Archive for Maret, 2008

Lagu Tujuh Materei

Maret 29, 2008

1

Bila aku seorang Nabi yang dipenuhi oleh roh profetik itu yang berkelana pada bukit-bukit tinggi antara dua laut.

berkelana antara masa lalu dan masa depan bagaikan awan yang sarat, musuh terhadap dataran-dataran yang merenung dan terhadap semua yang letih dan tidak bisa mati maupun hidup:

bersedia bagi petir dalam dadanya yang gelap ini dan bagi berkas-berkas cahaya yang menembus, menggembung penuh dengan petir-petir yang mengatakan YA! Tertawa untuk YA! Bersedia bagi kilatan-kilatan petir profetik:

tetapi berkatilah dia yang menggembung seperti itu! dan, sebenarnya, dia yang ingin menyalakan api masa depan harus bergantung lama di atas gunung-gunung seperti badai yang sarat!

Oh bagaimana bisa aku tidak merindukan keabadian dan cincin kawin cincin-cincin─Cincin keberulangan!

Belum pernah aku temukan wanita yang kuingini sebagai ibu anak-anakku, kecuali dia adalah wanita ini, yang aku cintai: karena aku cintai engkau, O Keabadian!

Karena aku cintai engkau, O Keabadian!

 

2

Jika nanti kemarahanku membelah kuburan-kuburan hingga terbuka, memindahkan batu-batu pembatas, dan menggulingkan prasasti-prasasti hukum lama yang sudah pecah itu ke jurang-jurang dalam:

jika nanti ejekanku menghembus pergi kata-kata berjamur, dan jika aku datang bagaikan sebuah sapu kepada laba-laba Salib dan bagaikan angin yang menguras kepada makam-makam lama:

jika nanti aku duduk bergembira di tempat tuhan-tuhan lama terkubur, memberkati-dunia, mencintai-dunia, di samping monumen-monumen untuk para pemfitnah-dunia:

karena aku mencintai bahkan gereja-gereja pula dan kuburan tuhan-tuhan, seandainya saja langit memandang, bermata jernih, melintasi atap-atap mereka yang runtuh; aku suka duduk seperti rumput dan bunga-bunga candu merah pada gereja-gereja yang hancur:

Oh bagaimana bisa aku tidak merindukan keabadian dan cincin kawin cincin-cincin─Cincin Keberulangan!

Belum pernah aku temukan wanita yang kuingini sebagai ibu anak-anakku, kecuali dia adalah wanita ini, yang aku cintai: karena aku cintai engkau, O Keabadian!

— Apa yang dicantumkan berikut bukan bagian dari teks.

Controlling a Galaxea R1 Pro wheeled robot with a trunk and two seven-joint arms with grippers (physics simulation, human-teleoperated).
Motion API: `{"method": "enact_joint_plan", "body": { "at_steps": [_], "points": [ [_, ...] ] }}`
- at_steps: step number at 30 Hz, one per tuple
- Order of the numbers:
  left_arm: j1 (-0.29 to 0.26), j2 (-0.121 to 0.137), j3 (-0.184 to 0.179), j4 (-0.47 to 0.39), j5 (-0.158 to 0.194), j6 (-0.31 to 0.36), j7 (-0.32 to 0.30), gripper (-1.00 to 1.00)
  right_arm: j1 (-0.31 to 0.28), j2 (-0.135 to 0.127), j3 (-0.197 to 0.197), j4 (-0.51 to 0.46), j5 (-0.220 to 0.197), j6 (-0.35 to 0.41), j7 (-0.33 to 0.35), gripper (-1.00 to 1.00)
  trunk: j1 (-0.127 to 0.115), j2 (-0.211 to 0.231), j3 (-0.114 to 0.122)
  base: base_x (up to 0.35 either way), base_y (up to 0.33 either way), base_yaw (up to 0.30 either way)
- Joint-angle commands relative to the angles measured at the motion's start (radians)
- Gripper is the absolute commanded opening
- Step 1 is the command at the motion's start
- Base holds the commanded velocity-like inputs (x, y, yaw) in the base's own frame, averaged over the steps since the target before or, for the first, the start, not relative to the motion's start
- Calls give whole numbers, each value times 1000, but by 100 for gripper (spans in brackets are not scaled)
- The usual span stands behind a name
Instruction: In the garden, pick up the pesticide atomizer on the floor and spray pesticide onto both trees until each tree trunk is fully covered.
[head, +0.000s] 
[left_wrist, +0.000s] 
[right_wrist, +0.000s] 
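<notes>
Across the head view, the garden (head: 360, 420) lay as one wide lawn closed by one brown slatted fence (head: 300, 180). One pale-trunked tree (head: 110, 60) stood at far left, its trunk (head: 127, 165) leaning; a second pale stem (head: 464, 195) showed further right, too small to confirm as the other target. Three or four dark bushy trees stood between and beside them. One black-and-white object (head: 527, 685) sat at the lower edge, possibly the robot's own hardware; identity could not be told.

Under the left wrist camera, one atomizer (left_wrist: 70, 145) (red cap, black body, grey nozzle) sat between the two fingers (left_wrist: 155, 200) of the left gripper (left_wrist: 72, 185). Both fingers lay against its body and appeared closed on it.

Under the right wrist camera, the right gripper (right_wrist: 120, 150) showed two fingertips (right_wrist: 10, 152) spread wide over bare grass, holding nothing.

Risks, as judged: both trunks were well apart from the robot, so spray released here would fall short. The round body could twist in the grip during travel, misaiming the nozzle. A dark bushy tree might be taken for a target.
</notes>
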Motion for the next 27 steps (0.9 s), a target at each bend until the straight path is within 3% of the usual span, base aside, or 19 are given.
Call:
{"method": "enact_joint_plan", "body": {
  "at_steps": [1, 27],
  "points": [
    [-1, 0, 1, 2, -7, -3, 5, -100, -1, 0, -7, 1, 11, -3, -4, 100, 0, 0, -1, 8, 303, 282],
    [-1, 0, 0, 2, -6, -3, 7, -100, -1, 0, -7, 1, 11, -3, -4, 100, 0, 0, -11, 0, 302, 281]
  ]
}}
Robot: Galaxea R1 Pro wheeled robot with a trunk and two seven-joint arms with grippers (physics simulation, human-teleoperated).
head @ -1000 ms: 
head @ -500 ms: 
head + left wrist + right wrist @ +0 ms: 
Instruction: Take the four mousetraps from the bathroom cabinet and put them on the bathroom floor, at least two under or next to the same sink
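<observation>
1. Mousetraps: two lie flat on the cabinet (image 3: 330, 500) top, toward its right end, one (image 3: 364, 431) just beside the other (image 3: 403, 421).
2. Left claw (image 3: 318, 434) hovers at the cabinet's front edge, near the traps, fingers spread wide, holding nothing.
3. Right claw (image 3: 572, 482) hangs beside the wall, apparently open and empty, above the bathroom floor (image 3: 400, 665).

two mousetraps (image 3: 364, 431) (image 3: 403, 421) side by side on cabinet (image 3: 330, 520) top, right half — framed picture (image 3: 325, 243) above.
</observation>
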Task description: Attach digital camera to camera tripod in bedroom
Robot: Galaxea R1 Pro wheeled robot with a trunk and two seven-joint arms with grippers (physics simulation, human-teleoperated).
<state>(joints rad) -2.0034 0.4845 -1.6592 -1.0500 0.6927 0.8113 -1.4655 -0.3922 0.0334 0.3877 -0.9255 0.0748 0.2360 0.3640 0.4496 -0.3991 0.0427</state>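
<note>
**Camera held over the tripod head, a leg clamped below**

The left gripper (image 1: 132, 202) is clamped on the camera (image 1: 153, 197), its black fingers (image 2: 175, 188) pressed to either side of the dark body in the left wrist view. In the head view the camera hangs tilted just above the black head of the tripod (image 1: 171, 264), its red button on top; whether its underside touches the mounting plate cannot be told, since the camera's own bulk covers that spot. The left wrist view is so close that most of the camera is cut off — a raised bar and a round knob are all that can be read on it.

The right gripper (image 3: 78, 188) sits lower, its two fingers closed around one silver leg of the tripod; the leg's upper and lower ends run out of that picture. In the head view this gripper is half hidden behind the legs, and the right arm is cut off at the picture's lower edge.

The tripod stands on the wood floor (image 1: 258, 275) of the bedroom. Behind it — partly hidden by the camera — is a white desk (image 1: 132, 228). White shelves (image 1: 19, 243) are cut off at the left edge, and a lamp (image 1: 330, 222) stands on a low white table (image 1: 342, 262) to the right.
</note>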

Karena aku cintai engkau, O Keabadian!

 

3

Jika nanti terbersit napas dari napas kreatif telah datang kepadaku, dan sebuah napas dari kebutuhan surgawi itu yang mendorong bahkan kebetulan untuk menari dalam orbit bintang-bintang:

jika nanti aku telah tertawa dengan tawa petir kreatif, yang diikuti oleh guruh perbuatan, menggerutu tetapi patuh:

jika nanti aku telah memainkan dadu bersama tuhan-tuhan di meja mereka, bumi, sehingga bumi bergetar dan terbelah dan aliran-aliran api meluncur berdengusan:

jarena bumi adalah meja tuhan-tuhan yang bergetaran dengan kata-kata baru yang kreatif dan lemparan-lemparan dadu tuhan-tuhan:

Oh bagaimana bisa aku tidak merindukan keabadian dan cincin kawin cincin-cincin─Cincin Keberulangan!

Belum pernah aku temukan wanita yang kuingini sebagai ibu anak-anakku, kecuali dia adalah wanita ini, yang aku cintai: karena aku cintai engkau, O Keabadian!

Karena aku cintai engkau, O Keabadian!

 

4

Jika nanti aku telah minum seteguk penuh dari cambung campuran rempah yang berbusa itu:

jika nanti tanganku telah mengatupkan yang terjauh kepada yang terdekat, dan api kepada roh, dan kegembiraan kepada kesedihan, dan yang terjahat kepada yang terbaik:

jika aku sendiri adalah sebutir garam penebus itu yang membuat segalanya tercampur dengan baik bersama-sama dalam cambung:

karena terdapat sebutir garam yang menyatukan baik dengan jahat, dan bahkan yang paling jahat masih berharga sebagai rempah dan pembusaan terakhir:

Oh bagaimana bisa aku tidak merindukan keabadian dan cincin kawin cincin-cincin—Cincin Keberulangan!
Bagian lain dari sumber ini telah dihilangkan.